* GOAL OF THE EXERCISE *
Retype the data below without altering anything.

* DATA PROVIDED *
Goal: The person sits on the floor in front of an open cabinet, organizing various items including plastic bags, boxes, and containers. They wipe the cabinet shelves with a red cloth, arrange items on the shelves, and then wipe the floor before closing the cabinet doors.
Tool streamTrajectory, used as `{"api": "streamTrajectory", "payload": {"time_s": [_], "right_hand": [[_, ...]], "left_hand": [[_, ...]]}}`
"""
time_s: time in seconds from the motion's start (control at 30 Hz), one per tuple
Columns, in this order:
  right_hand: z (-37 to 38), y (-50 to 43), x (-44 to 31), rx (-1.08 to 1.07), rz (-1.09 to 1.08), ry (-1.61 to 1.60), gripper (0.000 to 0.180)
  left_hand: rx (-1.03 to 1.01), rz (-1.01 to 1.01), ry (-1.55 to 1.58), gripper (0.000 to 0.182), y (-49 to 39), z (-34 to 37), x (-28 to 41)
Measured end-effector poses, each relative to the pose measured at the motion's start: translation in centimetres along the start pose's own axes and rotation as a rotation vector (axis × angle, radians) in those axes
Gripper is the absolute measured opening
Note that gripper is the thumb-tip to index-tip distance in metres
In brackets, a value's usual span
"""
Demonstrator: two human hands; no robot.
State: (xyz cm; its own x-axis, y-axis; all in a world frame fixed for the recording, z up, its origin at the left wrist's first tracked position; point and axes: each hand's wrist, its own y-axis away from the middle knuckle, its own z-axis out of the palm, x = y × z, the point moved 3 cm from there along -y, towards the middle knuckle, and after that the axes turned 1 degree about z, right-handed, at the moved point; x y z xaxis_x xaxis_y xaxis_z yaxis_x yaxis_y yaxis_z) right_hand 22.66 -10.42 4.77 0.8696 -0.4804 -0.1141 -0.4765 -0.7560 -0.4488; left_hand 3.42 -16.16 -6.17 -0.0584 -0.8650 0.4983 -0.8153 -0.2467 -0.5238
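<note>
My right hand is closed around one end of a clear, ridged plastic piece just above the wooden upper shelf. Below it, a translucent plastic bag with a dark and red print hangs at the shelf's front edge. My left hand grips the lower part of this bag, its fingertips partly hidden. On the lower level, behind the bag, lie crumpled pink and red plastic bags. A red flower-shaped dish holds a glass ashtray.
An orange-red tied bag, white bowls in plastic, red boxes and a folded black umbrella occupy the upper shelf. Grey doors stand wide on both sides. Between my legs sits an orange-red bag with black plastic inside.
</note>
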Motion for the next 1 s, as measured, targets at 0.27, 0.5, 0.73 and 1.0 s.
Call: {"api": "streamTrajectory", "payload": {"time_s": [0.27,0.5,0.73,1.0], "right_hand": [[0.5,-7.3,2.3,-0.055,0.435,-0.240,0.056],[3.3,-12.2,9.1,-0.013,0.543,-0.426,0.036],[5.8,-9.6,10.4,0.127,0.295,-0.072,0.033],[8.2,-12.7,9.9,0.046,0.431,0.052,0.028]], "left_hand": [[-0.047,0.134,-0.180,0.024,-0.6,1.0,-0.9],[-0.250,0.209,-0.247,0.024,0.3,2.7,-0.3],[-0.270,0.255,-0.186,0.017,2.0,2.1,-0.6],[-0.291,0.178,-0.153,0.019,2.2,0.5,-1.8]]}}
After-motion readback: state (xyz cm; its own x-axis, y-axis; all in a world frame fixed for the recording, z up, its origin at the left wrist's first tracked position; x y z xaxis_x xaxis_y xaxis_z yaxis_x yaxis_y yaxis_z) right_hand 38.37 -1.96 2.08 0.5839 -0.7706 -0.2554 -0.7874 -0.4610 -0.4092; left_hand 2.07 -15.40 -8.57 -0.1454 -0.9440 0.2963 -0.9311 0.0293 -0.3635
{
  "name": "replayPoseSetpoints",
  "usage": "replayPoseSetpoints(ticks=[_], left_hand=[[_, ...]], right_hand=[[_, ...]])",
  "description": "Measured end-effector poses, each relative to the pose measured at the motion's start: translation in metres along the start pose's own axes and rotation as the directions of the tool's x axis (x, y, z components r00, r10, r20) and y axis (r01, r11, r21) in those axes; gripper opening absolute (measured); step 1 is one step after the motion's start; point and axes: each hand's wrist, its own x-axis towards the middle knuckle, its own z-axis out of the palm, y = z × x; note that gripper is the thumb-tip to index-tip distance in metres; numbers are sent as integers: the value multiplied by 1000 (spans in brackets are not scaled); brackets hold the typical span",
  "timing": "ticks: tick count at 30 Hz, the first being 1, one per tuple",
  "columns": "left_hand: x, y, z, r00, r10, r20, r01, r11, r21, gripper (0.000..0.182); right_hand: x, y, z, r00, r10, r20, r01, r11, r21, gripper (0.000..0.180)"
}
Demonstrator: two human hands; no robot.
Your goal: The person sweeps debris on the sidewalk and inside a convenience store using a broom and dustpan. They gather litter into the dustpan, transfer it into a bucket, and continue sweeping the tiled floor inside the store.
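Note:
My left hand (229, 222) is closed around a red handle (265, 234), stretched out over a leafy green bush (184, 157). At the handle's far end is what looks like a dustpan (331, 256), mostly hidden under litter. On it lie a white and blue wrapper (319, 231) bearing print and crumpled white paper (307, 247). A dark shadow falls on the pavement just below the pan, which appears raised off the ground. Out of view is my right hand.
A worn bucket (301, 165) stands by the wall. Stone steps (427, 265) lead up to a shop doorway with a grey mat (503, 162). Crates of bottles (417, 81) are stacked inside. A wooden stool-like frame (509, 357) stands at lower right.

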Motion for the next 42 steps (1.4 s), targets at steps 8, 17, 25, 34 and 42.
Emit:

* WORKED SOLUTION *
Goal: The person sits on the floor in front of an open cabinet, organizing various items including plastic bags, boxes, and containers. They wipe the cabinet shelves with a red cloth, arrange items on the shelves, and then wipe the floor before closing the cabinet doors.
Tool streamTrajectory, used as `{"api": "streamTrajectory", "payload": {"time_s": [_], "right_hand": [[_, ...]], "left_hand": [[_, ...]]}}`
"""
time_s: time in seconds from the motion's start (control at 30 Hz), one per tuple
Columns, in this order:
  right_hand: z (-37 to 38), y (-50 to 43), x (-44 to 31), rx (-1.08 to 1.07), rz (-1.09 to 1.08), ry (-1.61 to 1.60), gripper (0.000 to 0.180)
  left_hand: rx (-1.03 to 1.01), rz (-1.01 to 1.01), ry (-1.55 to 1.58), gripper (0.000 to 0.182), y (-49 to 39), z (-34 to 37), x (-28 to 41)
Measured end-effector poses, each relative to the pose measured at the motion's start: translation in centimetres along the start pose's own axes and rotation as a rotation vector (axis × angle, radians) in those axes
Gripper is the absolute measured opening
Note that gripper is the thumb-tip to index-tip distance in metres
In brackets, a value's usual span
"""
Demonstrator: two human hands; no robot.
State: (xyz cm; its own x-axis, y-axis; all in a world frame fixed for the recording, z up, its origin at the left wrist's first tracked position; point and axes: each hand's wrist, its own y-axis away from the middle knuckle, its own z-axis out of the palm, x = y × z, the point moved 3 cm from there along -y, towards the middle knuckle, and after that the axes turned 1 degree about z, right-handed, at the moved point; x y z xaxis_x xaxis_y xaxis_z yaxis_x yaxis_y yaxis_z) right_hand 22.66 -10.42 4.77 0.8696 -0.4804 -0.1141 -0.4765 -0.7560 -0.4488; left_hand 3.42 -16.16 -6.17 -0.0584 -0.8650 0.4983 -0.8153 -0.2467 -0.5238
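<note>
My right hand is closed around one end of a clear, ridged plastic piece just above the wooden upper shelf. Below it, a translucent plastic bag with a dark and red print hangs at the shelf's front edge. My left hand grips the lower part of this bag, its fingertips partly hidden. On the lower level, behind the bag, lie crumpled pink and red plastic bags. A red flower-shaped dish holds a glass ashtray.
An orange-red tied bag, white bowls in plastic, red boxes and a folded black umbrella occupy the upper shelf. Grey doors stand wide on both sides. Between my legs sits an orange-red bag with black plastic inside.
</note>
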Motion for the next 1 s, as measured, targets at 0.27, 0.5, 0.73 and 1.0 s.
Call: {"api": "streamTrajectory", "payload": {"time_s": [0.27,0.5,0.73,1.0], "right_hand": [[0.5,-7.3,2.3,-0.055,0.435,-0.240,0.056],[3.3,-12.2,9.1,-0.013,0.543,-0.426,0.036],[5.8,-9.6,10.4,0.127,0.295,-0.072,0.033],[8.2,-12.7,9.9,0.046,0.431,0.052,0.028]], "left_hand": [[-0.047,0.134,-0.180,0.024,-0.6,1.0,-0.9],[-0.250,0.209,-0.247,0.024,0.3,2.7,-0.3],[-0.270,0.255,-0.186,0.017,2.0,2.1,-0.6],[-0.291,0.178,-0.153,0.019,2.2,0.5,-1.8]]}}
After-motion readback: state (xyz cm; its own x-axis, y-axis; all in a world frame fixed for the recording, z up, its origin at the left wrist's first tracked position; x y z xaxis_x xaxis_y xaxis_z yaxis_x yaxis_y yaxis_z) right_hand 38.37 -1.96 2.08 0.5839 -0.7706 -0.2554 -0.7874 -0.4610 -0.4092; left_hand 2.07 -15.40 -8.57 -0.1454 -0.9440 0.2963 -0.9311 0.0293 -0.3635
{
  "name": "replayPoseSetpoints",
  "usage": "replayPoseSetpoints(ticks=[_], left_hand=[[_, ...]], right_hand=[[_, ...]])",
  "description": "Measured end-effector poses, each relative to the pose measured at the motion's start: translation in metres along the start pose's own axes and rotation as the directions of the tool's x axis (x, y, z components r00, r10, r20) and y axis (r01, r11, r21) in those axes; gripper opening absolute (measured); step 1 is one step after the motion's start; point and axes: each hand's wrist, its own x-axis towards the middle knuckle, its own z-axis out of the palm, y = z × x; note that gripper is the thumb-tip to index-tip distance in metres; numbers are sent as integers: the value multiplied by 1000 (spans in brackets are not scaled); brackets hold the typical span",
  "timing": "ticks: tick count at 30 Hz, the first being 1, one per tuple",
  "columns": "left_hand: x, y, z, r00, r10, r20, r01, r11, r21, gripper (0.000..0.182); right_hand: x, y, z, r00, r10, r20, r01, r11, r21, gripper (0.000..0.180)"
}
Demonstrator: two human hands; no robot.
Your goal: The person sweeps debris on the sidewalk and inside a convenience store using a broom and dustpan. They gather litter into the dustpan, transfer it into a bucket, and continue sweeping the tiled floor inside the store.
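Note:
My left hand (229, 222) is closed around a red handle (265, 234), stretched out over a leafy green bush (184, 157). At the handle's far end is what looks like a dustpan (331, 256), mostly hidden under litter. On it lie a white and blue wrapper (319, 231) bearing print and crumpled white paper (307, 247). A dark shadow falls on the pavement just below the pan, which appears raised off the ground. Out of view is my right hand.
A worn bucket (301, 165) stands by the wall. Stone steps (427, 265) lead up to a shop doorway with a grey mat (503, 162). Crates of bottles (417, 81) are stacked inside. A wooden stool-like frame (509, 357) stands at lower right.
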
Motion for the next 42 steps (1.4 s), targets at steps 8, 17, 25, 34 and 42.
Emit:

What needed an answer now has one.